祁景汐等萧廷猷坐下后,对立在一旁的宫女说道:“去泡一壶菊花茶,用刚烧开的水冲泡。”

    “是,公主。”

    萧廷猷心中微动,性感的薄唇微微上扬。

    “没想到公主还记得。”

    他知道自己是个挺矫情的人。

    尤其是小时候。

    衣裳得穿最柔软的,茶水只喝刚烧开的,从不吃生冷的食物。

    碰不得花,看不了血,受不住疼,咽不下苦。

    最关键是眼泪还浅,是个行走小哭包。

    爹娘常说,他幸好生在权贵之家,不然定活不过满月。

    祁景汐笑着道:“我又没失忆,自然记得你的喜好,毕竟我们在国子监形影不离了五年。

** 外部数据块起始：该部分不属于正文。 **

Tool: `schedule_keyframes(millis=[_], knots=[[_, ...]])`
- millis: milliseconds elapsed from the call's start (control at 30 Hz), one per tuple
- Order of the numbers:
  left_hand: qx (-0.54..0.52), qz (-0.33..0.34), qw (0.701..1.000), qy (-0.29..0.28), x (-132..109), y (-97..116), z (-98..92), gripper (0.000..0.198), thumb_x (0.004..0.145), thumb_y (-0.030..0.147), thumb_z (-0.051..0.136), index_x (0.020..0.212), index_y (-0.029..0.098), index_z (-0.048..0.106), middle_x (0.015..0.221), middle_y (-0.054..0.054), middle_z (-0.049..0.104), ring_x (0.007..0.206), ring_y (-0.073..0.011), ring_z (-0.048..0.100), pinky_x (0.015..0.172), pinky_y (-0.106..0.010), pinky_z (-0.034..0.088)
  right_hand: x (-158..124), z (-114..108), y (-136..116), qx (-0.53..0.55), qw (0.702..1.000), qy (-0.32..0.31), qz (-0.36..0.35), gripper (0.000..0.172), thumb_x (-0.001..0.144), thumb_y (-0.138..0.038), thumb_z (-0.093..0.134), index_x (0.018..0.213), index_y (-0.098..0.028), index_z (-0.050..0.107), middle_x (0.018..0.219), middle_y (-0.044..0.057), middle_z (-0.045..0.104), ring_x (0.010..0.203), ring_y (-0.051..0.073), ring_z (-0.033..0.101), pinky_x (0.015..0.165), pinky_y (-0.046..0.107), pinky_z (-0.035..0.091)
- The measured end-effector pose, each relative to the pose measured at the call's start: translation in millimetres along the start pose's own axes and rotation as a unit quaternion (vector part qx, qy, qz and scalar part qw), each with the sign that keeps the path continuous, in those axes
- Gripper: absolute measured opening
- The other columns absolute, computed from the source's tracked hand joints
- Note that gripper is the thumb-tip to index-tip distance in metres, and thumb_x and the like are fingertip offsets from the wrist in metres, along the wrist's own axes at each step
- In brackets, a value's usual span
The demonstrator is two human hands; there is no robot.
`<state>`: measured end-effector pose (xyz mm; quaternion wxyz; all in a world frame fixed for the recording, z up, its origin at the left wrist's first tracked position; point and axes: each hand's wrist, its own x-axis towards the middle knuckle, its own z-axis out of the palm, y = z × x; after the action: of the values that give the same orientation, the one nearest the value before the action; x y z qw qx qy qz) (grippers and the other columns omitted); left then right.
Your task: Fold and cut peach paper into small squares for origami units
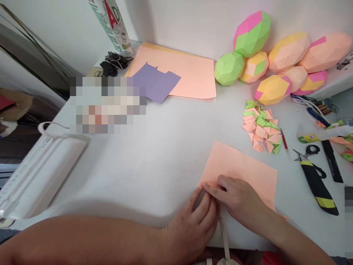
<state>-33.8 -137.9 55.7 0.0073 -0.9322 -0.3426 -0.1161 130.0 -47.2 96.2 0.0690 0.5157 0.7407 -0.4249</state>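
A peach paper sheet (pixel 242 167) lies on the white table (pixel 143 165) near the front edge. My right hand (pixel 237 200) rests on its near left corner, fingers closed in a pinch on the paper's edge. My left hand (pixel 193 224) comes in from the left and touches the same corner, fingers curled against the fold. Both hands meet at that corner; the fold itself is partly hidden under the fingers.
A pile of small folded paper units (pixel 260 127) lies behind the sheet. Paper polyhedra (pixel 273 59) stand at the back right. Scissors (pixel 309 152), a utility knife (pixel 320 187) and pens lie right. Peach sheets (pixel 190 73) and purple paper (pixel 156 82) lie at the back; a white device (pixel 38 173) sits left.
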Motion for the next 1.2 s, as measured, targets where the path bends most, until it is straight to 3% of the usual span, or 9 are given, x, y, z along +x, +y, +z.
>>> schedule_keyframes(millis=[233, 433, 633, 733, 800, 867, 967, 1067, 1200], knots=[[0.004, 0.006, 1.000, -0.021, 1.2, -2.5, -4.2, 0.064, 0.092, 0.052, 0.040, 0.129, 0.002, 0.053, 0.132, -0.020, 0.052, 0.122, -0.0399, 0.045, 0.104, -0.055, 0.029, 0.4, -0.8, -3.1, 0.026, 1.000, 0.005, 0.015, 0.048, 0.092, -0.060, 0.040, 0.062, -0.021, 0.040, 0.060, -0.005, 0.050, 0.059, 0.011, 0.046, 0.056, 0.026, 0.032], [0.001, 0.018, 0.997, -0.069, 2.0, -5.4, -9.6, 0.084, 0.084, 0.070, 0.042, 0.133, 0.001, 0.049, 0.133, -0.022, 0.050, 0.125, -0.0410, 0.040, 0.105, -0.056, 0.026, 0.6, -0.2, -4.6, 0.052, 0.998, 0.016, 0.024, 0.050, 0.091, -0.061, 0.041, 0.061, -0.021, 0.039, 0.058, -0.006, 0.048, 0.059, 0.011, 0.046, 0.055, 0.026, 0.033], [0.006, 0.030, 0.996, -0.090, -0.1, -5.8, -8.4, 0.094, 0.079, 0.075, 0.044, 0.136, 0.000, 0.043, 0.134, -0.023, 0.048, 0.128, -0.0430, 0.035, 0.106, -0.059, 0.021, -0.8, 1.1, -3.0, 0.042, 0.998, 0.035, 0.017, 0.052, 0.090, -0.062, 0.040, 0.059, -0.021, 0.033, 0.055, -0.005, 0.042, 0.056, 0.011, 0.042, 0.052, 0.026, 0.032], [-0.005, 0.036, 0.994, -0.100, -1.4, -7.3, -8.5, 0.100, 0.076, 0.076, 0.046, 0.138, -0.002, 0.039, 0.137, -0.025, 0.045, 0.130, -0.0430, 0.033, 0.109, -0.057, 0.017, -0.8, 4.3, 3.8, 0.024, 0.999, 0.046, -0.005, 0.049, 0.092, -0.059, 0.039, 0.060, -0.022, 0.039, 0.055, -0.005, 0.042, 0.054, 0.012, 0.043, 0.049, 0.026, 0.033], [-0.015, 0.015, 0.994, -0.111, -2.2, -7.6, -8.5, 0.105, 0.074, 0.079, 0.046, 0.140, -0.002, 0.035, 0.139, -0.027, 0.041, 0.130, -0.0415, 0.034, 0.109, -0.052, 0.020, -1.8, 4.5, 10.2, -0.020, 0.996, 0.057, -0.066, 0.040, 0.095, -0.049, 0.035, 0.069, -0.023, 0.052, 0.058, -0.003, 0.047, 0.056, 0.013, 0.047, 0.051, 0.026, 0.037], [-0.029, -0.020, 0.991, -0.129, -2.2, -7.2, -8.4, 0.110, 0.071, 0.083, 0.042, 0.140, -0.002, 0.035, 0.141, -0.027, 0.039, 0.129, -0.0397, 0.035, 0.107, -0.047, 0.026, -5.6, 1.6, 16.3, -0.066, 0.986, 0.063, -0.141, 0.031, 0.096, -0.035, 0.033, 0.096, -0.023, 0.062, 0.070, 0.000, 0.057, 0.064, 0.015, 0.053, 0.058, 0.028, 0.043], [-0.045, -0.055, 0.984, -0.160, -0.6, -5.7, -8.1, 0.113, 0.068, 0.088, 0.038, 0.137, -0.002, 0.042, 0.139, -0.026, 0.042, 0.128, -0.0380, 0.038, 0.105, -0.045, 0.029, -19.0, -6.4, 23.2, -0.105, 0.975, 0.073, -0.182, 0.036, 0.094, -0.022, 0.034, 0.123, -0.021, 0.053, 0.089, 0.006, 0.063, 0.078, 0.018, 0.058, 0.069, 0.032, 0.047], [-0.043, -0.061, 0.984, -0.165, 1.0, -4.2, -7.0, 0.112, 0.066, 0.089, 0.039, 0.132, -0.002, 0.048, 0.136, -0.026, 0.047, 0.126, -0.0382, 0.039, 0.105, -0.045, 0.029, -38.6, -10.1, 31.1, -0.122, 0.975, 0.111, -0.147, 0.027, 0.096, -0.023, 0.036, 0.103, -0.022, 0.062, 0.087, 0.004, 0.063, 0.081, 0.018, 0.058, 0.072, 0.032, 0.047], [-0.029, -0.058, 0.989, -0.130, -1.1, -2.4, -1.9, 0.112, 0.067, 0.090, 0.036, 0.129, -0.002, 0.052, 0.132, -0.027, 0.049, 0.123, -0.0394, 0.040, 0.103, -0.049, 0.031, -62.1, -1.8, 48.5, -0.105, 0.966, 0.222, -0.081, 0.031, 0.097, -0.028, 0.038, 0.078, -0.021, 0.061, 0.078, 0.004, 0.060, 0.075, 0.017, 0.057, 0.066, 0.030, 0.046]])
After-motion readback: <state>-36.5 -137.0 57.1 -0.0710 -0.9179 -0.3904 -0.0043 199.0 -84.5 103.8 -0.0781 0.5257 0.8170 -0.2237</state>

”

    说完,她挑了下眉,“你的喜好没变吧?”

    萧廷猷摇头,“没有,我一如既往的挑剔,让公主失望了吧?”

    祁景汐不解地眨眼,“这话从何说起?”

    她如今出落得倾国倾城,配上俏皮的动作,再次让萧廷猷心跳加速。

    他压下心底的悸动,极力让自己的语气正常。

    “五年前,我太过娇气爱哭,公主想要逼我成长,故而离京。五年过去,我依旧娇气,公主是否很失望?”

    祁景汐听到这话,心虚地移开眼。

    没想到她当初随口胡诌的离京借口,会被萧廷猷当真。

    她真诚地夸赞,“你只用了五年时间就从人见人欺的哭包,变成了人人敬畏的大理寺卿,很厉害。”

    说完,她岔开话题问道:“你明知自己碰不得花,花藓是怎么回事?”

    能当大理寺卿,定然心细如发。

    可别说“不小心”这种骗人的鬼话。